(SUPPLIED ENTRIES begins)

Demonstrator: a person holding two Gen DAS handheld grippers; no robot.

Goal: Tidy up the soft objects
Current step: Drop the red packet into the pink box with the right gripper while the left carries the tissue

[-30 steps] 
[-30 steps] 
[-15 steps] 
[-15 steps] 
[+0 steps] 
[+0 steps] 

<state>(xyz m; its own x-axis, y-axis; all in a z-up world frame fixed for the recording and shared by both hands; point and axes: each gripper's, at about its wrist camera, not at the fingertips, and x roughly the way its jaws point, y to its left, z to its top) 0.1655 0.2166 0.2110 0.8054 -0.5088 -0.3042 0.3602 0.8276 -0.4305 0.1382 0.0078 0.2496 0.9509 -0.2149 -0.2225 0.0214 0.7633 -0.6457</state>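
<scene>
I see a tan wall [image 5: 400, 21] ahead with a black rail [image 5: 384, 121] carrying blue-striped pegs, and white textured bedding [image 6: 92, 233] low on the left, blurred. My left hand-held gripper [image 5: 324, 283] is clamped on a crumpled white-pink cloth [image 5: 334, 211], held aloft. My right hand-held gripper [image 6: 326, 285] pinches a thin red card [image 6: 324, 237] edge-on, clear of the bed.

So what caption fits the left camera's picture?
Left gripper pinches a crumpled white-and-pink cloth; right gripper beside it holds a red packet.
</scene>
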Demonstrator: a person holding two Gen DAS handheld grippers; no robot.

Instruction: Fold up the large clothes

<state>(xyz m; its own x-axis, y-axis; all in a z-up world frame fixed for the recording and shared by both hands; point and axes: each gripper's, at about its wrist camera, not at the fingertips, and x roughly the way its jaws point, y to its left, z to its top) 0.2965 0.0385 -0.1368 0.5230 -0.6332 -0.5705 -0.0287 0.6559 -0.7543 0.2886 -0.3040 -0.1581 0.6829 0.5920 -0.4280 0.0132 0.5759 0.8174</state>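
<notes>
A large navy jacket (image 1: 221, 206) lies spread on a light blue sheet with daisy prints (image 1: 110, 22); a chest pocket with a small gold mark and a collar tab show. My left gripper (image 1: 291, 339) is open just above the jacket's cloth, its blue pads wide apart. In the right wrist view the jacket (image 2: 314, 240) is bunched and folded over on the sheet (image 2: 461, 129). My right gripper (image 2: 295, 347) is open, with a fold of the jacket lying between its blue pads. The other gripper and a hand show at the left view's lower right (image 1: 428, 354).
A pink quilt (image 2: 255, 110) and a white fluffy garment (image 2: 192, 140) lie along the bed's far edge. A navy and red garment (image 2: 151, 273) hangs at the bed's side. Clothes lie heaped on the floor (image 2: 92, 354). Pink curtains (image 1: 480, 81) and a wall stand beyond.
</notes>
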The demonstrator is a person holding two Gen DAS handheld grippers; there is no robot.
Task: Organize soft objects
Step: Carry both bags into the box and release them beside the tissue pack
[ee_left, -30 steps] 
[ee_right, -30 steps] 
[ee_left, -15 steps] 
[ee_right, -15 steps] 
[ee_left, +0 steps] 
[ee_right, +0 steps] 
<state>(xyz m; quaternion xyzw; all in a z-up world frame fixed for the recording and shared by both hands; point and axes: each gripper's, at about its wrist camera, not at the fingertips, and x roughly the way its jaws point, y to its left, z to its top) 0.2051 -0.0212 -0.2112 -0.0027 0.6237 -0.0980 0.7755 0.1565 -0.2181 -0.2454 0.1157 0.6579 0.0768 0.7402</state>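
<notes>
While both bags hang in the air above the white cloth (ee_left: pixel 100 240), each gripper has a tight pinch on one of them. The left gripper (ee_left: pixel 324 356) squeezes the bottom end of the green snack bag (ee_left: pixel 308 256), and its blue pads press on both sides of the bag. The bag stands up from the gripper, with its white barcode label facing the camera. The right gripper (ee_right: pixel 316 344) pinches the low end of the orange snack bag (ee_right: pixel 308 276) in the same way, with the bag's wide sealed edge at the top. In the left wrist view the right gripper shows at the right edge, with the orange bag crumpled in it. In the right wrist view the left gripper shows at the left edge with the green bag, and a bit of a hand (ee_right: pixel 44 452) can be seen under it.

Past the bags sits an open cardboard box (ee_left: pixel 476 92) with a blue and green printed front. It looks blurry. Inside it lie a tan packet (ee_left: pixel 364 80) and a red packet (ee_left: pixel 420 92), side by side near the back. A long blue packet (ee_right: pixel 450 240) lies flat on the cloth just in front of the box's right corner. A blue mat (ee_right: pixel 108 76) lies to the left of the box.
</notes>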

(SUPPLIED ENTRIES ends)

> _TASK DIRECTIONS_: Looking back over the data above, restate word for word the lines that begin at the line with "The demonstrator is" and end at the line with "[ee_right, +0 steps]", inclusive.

> _RESPONSE_:
The demonstrator is a person holding two Gen DAS handheld grippers; there is no robot.
Task: Organize soft objects
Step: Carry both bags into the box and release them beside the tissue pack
[ee_left, -30 steps] 
[ee_right, -30 steps] 
[ee_left, -15 steps] 
[ee_right, -15 steps] 
[ee_left, +0 steps] 
[ee_right, +0 steps] 

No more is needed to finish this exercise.